§ **Stored data**

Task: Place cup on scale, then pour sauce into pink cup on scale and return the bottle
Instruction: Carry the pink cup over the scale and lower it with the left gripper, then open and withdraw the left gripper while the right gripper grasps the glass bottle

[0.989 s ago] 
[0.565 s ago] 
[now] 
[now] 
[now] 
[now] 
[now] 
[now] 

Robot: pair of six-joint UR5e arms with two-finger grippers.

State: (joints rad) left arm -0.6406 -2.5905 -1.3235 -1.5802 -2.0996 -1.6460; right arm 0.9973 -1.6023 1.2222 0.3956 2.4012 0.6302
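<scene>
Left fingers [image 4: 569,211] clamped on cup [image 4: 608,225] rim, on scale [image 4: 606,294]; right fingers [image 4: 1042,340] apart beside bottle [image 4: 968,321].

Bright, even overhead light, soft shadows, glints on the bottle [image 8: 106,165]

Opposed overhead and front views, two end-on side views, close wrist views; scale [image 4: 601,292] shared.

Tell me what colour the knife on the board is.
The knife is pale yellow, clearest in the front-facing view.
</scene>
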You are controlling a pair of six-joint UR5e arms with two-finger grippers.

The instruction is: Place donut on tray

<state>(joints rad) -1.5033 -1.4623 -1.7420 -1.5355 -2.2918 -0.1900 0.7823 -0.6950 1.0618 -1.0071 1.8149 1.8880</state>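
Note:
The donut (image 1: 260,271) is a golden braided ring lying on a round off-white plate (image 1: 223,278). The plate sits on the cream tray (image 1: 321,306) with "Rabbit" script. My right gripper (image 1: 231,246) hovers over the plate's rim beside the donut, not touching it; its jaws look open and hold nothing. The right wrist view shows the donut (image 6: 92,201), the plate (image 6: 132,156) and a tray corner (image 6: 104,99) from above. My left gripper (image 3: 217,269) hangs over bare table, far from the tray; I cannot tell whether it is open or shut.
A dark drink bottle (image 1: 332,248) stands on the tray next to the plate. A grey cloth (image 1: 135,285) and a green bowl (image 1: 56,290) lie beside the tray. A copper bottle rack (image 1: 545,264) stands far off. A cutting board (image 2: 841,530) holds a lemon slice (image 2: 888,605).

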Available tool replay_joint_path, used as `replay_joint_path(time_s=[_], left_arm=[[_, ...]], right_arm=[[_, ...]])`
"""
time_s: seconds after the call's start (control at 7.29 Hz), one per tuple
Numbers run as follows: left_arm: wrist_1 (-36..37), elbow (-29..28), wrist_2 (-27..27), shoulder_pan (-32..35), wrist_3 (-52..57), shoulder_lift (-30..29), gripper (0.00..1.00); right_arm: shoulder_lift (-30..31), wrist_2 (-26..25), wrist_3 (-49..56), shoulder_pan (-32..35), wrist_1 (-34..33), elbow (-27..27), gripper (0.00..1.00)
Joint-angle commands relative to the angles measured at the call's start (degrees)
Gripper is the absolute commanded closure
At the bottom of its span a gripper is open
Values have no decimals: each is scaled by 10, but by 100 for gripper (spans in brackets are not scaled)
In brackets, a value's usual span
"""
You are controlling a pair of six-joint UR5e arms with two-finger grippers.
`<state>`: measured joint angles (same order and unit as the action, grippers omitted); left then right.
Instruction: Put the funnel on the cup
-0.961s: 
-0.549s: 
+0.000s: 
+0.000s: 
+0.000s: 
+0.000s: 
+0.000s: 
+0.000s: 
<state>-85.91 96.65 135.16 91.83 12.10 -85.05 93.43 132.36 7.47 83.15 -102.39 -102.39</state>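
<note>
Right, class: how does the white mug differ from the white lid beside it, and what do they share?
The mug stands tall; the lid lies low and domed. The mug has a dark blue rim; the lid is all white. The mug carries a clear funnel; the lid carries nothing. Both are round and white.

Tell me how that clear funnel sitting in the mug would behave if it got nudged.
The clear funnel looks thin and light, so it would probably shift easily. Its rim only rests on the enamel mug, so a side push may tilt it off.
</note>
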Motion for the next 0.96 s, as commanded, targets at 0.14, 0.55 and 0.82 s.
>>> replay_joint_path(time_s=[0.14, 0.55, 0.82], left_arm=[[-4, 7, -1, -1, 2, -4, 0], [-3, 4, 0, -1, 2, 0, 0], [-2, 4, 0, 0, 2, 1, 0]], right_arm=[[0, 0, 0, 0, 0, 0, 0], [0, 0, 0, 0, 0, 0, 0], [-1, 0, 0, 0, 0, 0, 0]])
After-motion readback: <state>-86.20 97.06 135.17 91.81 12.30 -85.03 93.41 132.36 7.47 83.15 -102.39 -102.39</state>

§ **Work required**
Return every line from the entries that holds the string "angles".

§ **Solution for this problem**
Joint-angle commands relative to the angles measured at the call's start (degrees)
`<state>`: measured joint angles (same order and unit as the action, grippers omitted); left then right.

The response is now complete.